Task description :: Everything from the top of the data below through the line with "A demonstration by" should be duplicated exactly, and nothing past it.

Given material ::

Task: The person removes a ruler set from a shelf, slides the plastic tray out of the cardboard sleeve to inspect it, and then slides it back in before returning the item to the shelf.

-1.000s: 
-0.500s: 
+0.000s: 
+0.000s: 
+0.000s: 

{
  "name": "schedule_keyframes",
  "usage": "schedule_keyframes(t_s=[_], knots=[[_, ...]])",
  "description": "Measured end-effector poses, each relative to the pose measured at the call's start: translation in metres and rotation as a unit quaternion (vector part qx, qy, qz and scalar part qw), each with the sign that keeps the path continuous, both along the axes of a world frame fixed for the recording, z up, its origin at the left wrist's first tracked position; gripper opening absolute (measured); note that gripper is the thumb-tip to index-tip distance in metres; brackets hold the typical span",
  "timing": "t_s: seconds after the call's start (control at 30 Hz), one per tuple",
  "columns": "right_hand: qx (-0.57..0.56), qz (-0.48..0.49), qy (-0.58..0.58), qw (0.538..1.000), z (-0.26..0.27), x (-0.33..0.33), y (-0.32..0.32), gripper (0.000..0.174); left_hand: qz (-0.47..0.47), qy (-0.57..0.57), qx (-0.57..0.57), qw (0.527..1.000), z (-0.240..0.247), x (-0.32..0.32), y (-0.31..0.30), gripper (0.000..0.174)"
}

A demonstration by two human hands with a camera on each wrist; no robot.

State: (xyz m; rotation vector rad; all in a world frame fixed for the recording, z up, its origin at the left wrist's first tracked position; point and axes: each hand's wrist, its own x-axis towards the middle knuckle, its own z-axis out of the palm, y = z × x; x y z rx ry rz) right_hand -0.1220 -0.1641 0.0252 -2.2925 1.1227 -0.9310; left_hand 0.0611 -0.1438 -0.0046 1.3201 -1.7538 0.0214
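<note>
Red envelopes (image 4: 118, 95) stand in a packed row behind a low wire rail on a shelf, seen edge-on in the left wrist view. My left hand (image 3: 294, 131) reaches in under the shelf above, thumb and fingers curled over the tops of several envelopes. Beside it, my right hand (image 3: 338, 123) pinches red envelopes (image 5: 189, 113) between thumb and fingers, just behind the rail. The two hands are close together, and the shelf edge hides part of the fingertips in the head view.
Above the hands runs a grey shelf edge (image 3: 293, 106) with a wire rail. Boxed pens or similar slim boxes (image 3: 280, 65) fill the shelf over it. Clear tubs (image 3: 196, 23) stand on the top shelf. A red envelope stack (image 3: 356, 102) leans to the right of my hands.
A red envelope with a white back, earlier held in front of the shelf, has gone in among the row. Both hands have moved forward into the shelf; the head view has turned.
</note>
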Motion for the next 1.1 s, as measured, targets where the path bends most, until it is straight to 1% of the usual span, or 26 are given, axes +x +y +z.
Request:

Exercise result ::
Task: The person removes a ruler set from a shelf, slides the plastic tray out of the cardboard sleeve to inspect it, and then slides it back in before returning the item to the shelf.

-1.000s: 
-0.500s: 
+0.000s: 
+0.000s: 
+0.000s: 

{
  "name": "schedule_keyframes",
  "usage": "schedule_keyframes(t_s=[_], knots=[[_, ...]])",
  "description": "Measured end-effector poses, each relative to the pose measured at the call's start: translation in metres and rotation as a unit quaternion (vector part qx, qy, qz and scalar part qw), each with the sign that keeps the path continuous, both along the axes of a world frame fixed for the recording, z up, its origin at the left wrist's first tracked position; gripper opening absolute (measured); note that gripper is the thumb-tip to index-tip distance in metres; brackets hold the typical span",
  "timing": "t_s: seconds after the call's start (control at 30 Hz), one per tuple",
  "columns": "right_hand: qx (-0.57..0.56), qz (-0.48..0.49), qy (-0.58..0.58), qw (0.538..1.000), z (-0.26..0.27), x (-0.33..0.33), y (-0.32..0.32), gripper (0.000..0.174); left_hand: qz (-0.47..0.47), qy (-0.57..0.57), qx (-0.57..0.57), qw (0.527..1.000), z (-0.240..0.247), x (-0.32..0.32), y (-0.31..0.30), gripper (0.000..0.174)"
}

A demonstration by two human hands with a camera on each wrist; no robot.

This answer is finished.